The implementation follows the algorithm exactly. The dictionary stores first indices of characters. For each subsequent occurrence of a character, the substring length is calculated and the maximum updated. Finally, we return max_length, which is -1 if no repeats were found.

Go Solution

func maxLengthBetweenEqualCharacters(s string) int {
    firstOccurrence := make(map[rune]int)
    maxLength := -1

    for i, c := range s {
        if _, exists := firstOccurrence[c]; !exists {
            firstOccurrence[c] = i
        } else {
            currentLength := i - firstOccurrence[c] - 1
            if currentLength > maxLength {
                maxLength = currentLength
            }
        }
    }

    return maxLength
}

In Go, we use a map[rune]int for first occurrences. The logic mirrors Python closely. Runes are used to handle characters, though all inputs are lowercase letters. The map provides O(1) access, and the rest of the code is straightforward arithmetic and comparison.

Worked Examples

Example 1: s = "aa"

Step i c first_occurrence current_length max_length
1 0 'a' {'a':0} - -1
2 1 'a' {'a':0} 1-0-1=0 0

Return 0.

Example 2: s = "abca"

Step i c first_occurrence current_length max_length
1 0 'a' {'a':0} - -1
2 1 'b' {'a':0, 'b':1} - -1
3 2 'c' {'a':0, 'b':1, 'c':2} - -1
4 3 'a' {'a':0, 'b':1, 'c':2} 3-0-1=2 2

Return 2.

Example 3: s = "cbzxy"

All characters unique, max_length remains -1. Return -1.

Complexity Analysis

Measure Complexity Explanation
Time O(n) Iterate through string once, dictionary operations O(1)
Space O(1) Maximum 26 lowercase letters stored in the dictionary

The linear time complexity is due to single-pass iteration. The space is effectively constant because the number of unique lowercase letters is bounded.

Test Cases

# Provided examples
assert Solution().maxLengthBetweenEqualCharacters("aa") == 0  # empty substring
assert Solution().maxLengthBetweenEqualCharacters("abca") == 2  # "bc"
assert Solution().maxLengthBetweenEqualCharacters("cbzxy") == -1  # no repeats

# Boundary and edge cases
assert Solution().maxLengthBetweenEqualCharacters("a") == -1  # single character
assert Solution().maxLengthBetweenEqualCharacters("abcdeff") == 0  # repeat at end, empty substring
assert Solution().maxLengthBetweenEqualCharacters("abacabadabacaba") == 13  # longest 'a' at start/end
assert Solution().maxLengthBetweenEqualCharacters("zzzz") == 2  # longest between first and last 'z'
assert Solution().maxLengthBetweenEqualCharacters("abcdedcba") == 7  # 'a' at start and end
Test Why
"aa" Minimal repeat, empty substring
"abca" Typical substring between repeats
"cbzxy" No repeats, returns -1
"a" Single character edge case
"abcdeff" Repeat at end, empty substring
"abacabadabacaba" Longest substring between first and last occurrence of 'a'
"zzzz" Multiple repeats, check first/last handling
"abcdedcba" Substring spanning entire string

Edge Cases

The first edge case is a string with only one character. The correct output is -1 because there are no repeated characters. This could cause a naive approach to attempt indexing beyond bounds.

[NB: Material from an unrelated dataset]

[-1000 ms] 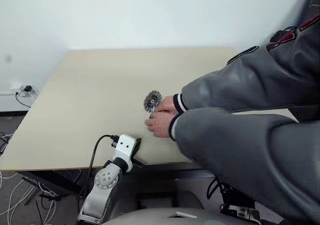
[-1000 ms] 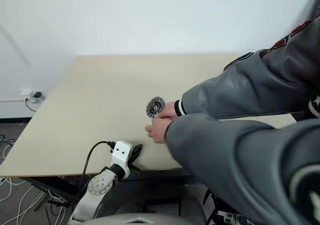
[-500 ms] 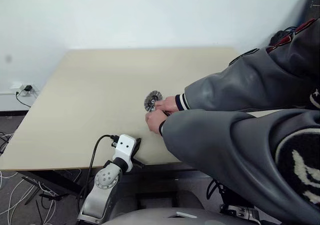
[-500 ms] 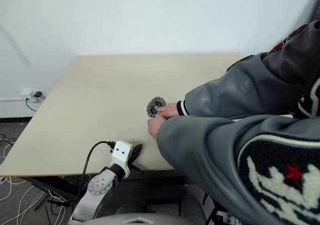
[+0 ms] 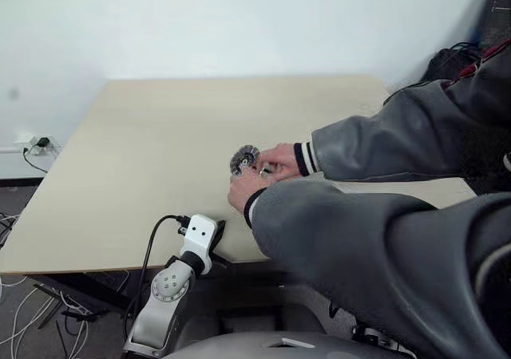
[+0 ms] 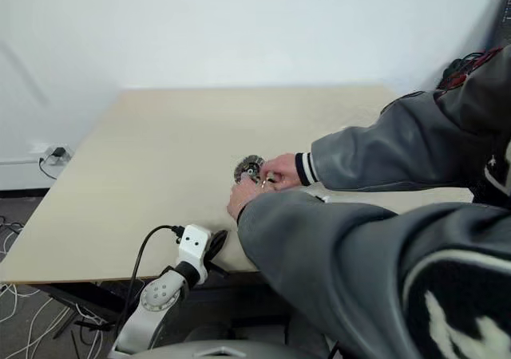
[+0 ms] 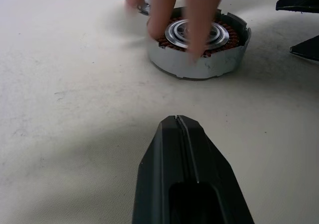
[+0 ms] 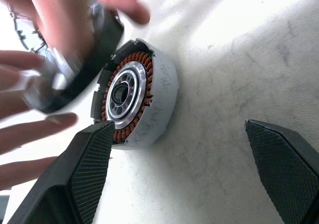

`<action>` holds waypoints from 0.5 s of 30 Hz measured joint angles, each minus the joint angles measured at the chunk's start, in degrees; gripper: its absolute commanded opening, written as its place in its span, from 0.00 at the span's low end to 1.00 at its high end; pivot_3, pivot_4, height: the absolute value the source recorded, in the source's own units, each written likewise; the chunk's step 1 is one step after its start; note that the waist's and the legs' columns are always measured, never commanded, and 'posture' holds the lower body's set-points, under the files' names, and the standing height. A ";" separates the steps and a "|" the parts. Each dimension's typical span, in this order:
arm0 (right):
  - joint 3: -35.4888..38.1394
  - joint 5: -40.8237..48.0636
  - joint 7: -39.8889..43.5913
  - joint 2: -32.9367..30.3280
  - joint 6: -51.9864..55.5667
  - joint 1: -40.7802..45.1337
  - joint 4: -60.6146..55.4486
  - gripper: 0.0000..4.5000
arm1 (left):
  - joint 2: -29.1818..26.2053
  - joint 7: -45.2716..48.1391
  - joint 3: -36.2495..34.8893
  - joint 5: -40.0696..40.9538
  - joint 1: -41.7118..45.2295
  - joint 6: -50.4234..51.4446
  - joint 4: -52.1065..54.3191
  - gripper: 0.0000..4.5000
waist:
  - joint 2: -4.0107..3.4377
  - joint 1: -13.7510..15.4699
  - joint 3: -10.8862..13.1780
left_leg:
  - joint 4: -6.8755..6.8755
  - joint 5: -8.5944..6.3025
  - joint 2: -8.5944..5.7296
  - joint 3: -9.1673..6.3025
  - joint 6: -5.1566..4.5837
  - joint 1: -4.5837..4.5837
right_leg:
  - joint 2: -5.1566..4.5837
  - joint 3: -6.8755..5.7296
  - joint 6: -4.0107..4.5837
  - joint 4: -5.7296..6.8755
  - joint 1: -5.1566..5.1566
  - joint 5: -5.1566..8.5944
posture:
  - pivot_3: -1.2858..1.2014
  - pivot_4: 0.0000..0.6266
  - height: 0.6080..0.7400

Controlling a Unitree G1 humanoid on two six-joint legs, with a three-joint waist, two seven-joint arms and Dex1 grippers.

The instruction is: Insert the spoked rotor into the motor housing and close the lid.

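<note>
A person's two arms in grey jacket sleeves [image 5: 383,136] with striped cuffs reach in across the right side of the beige tabletop [image 5: 152,151], both hands meeting near the middle, closer to the near edge. The farther hand [image 5: 278,159] pinches a round silver-grey metal lid [image 5: 243,159], tilted on edge, between thumb and fingers; the nearer hand [image 5: 243,193] lies just in front of it, fingers curled down toward the table. The round shallow grey metal motor housing [image 7: 199,47], with copper-coloured windings around a silvery centre, stands flat on the table under those fingers, whose tips touch its centre. A dark ring-shaped part [image 8: 75,79], blurred, is held in the hand just beside the housing; whether it is the spoked rotor cannot be told. The left gripper [image 7: 182,127] lies low at the near edge, its black fingers pressed together and pointing at the housing. The right gripper [image 8: 179,159] has its padded fingers spread wide, the housing just beside one pad.
</note>
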State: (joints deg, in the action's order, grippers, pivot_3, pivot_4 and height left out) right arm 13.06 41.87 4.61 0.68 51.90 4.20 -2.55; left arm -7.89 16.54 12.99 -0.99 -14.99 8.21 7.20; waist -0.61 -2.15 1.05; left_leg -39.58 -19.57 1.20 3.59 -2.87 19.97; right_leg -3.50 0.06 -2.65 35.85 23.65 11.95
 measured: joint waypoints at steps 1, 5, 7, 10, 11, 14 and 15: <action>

The second edge case is two identical characters next to each other, like "aa". The substring length is zero. The implementation correctly computes i - first_index - 1 = 0 without error.

The third edge case is multiple repeats of the same character, where the longest substring is determined by the first and last occurrence, not intermediate ones. For example, in "abacabadabacaba", the character 'a' repeats multiple times. Using a dictionary of first occurrences ensures we compute last_index - first_index - 1 for the maximum gap.

This approach handles all edge cases efficiently and correctly.